**DIRECTIONS FOR THIS TASK**
Within the entries below, every line containing "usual" is to be copied.

◇ ◇ ◇ ◇ ◇

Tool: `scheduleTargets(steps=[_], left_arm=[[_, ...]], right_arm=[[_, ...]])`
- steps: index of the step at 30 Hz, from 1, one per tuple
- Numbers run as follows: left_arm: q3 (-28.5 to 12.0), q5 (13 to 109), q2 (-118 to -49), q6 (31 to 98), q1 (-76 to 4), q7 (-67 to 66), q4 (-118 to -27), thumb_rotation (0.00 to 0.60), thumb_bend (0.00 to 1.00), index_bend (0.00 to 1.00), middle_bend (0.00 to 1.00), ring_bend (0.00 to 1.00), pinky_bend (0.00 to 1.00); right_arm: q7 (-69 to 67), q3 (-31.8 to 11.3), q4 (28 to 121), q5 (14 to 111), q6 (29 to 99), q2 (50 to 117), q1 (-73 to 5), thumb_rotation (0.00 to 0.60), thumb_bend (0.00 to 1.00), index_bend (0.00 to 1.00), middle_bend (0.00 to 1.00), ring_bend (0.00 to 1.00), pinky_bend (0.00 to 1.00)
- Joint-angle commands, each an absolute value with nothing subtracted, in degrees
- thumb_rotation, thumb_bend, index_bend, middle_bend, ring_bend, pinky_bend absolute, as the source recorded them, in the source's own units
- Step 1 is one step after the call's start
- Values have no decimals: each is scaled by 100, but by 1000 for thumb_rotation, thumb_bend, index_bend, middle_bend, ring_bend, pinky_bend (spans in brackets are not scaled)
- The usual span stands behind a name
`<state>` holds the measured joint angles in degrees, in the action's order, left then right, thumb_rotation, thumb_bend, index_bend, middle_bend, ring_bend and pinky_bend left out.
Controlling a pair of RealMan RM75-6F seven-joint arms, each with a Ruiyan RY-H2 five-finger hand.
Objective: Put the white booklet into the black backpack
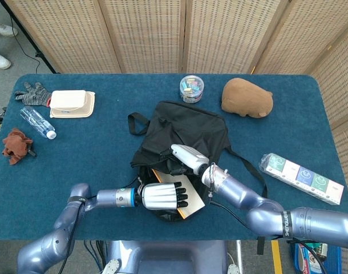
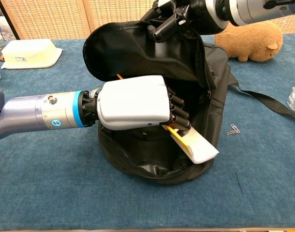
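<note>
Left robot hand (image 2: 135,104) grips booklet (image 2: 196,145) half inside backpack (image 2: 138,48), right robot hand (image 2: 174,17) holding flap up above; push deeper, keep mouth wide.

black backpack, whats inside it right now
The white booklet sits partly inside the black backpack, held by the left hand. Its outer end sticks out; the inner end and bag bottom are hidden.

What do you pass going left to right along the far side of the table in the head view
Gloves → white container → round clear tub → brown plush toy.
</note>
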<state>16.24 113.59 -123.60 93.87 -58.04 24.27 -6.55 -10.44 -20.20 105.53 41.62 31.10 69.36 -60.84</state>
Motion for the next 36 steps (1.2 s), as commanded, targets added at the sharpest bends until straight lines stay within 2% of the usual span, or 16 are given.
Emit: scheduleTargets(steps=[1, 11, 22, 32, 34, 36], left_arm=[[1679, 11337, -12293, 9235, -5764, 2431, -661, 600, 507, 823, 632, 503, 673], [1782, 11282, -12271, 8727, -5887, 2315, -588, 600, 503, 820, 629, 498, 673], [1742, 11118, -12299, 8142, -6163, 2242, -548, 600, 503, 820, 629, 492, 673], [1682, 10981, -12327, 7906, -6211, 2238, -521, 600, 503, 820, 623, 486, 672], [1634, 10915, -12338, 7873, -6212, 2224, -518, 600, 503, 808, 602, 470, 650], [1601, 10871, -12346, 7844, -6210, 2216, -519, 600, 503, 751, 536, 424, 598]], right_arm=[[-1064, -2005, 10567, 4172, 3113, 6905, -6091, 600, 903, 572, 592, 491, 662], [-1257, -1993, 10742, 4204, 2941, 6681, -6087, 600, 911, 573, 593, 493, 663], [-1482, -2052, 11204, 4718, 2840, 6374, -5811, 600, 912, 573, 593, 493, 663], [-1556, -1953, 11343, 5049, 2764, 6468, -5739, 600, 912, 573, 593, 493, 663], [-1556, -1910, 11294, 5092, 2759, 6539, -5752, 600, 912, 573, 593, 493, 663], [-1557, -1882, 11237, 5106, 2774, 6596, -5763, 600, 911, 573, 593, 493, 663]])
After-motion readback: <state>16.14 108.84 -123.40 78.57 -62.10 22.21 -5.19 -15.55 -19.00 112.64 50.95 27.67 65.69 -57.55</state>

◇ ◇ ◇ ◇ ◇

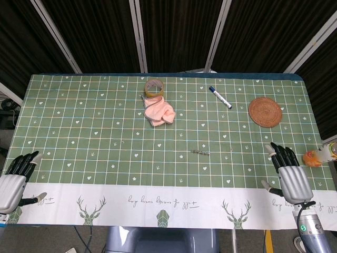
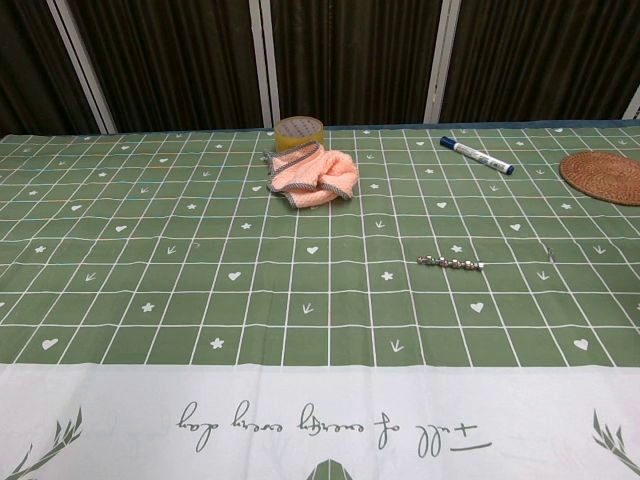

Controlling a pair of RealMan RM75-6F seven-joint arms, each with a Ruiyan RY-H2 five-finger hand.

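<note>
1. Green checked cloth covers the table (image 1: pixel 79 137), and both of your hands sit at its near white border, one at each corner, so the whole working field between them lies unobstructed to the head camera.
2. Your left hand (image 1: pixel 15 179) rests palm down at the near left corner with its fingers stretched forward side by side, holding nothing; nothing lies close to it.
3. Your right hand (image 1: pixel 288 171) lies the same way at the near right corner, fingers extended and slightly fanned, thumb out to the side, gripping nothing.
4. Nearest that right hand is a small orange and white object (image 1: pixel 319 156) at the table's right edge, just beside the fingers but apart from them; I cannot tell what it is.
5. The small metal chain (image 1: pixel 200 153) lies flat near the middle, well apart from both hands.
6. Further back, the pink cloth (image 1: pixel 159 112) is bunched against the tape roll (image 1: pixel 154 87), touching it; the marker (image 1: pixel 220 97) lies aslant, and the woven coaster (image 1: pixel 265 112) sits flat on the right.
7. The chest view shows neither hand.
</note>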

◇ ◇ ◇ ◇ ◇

**ANSWER SECTION**
- The usual span stands behind a name
Motion for the next 36 steps (1.2 s), as commanded, targets added at the sharpest bends until straight lines stay within 2% of the usual span, or 16 are given.

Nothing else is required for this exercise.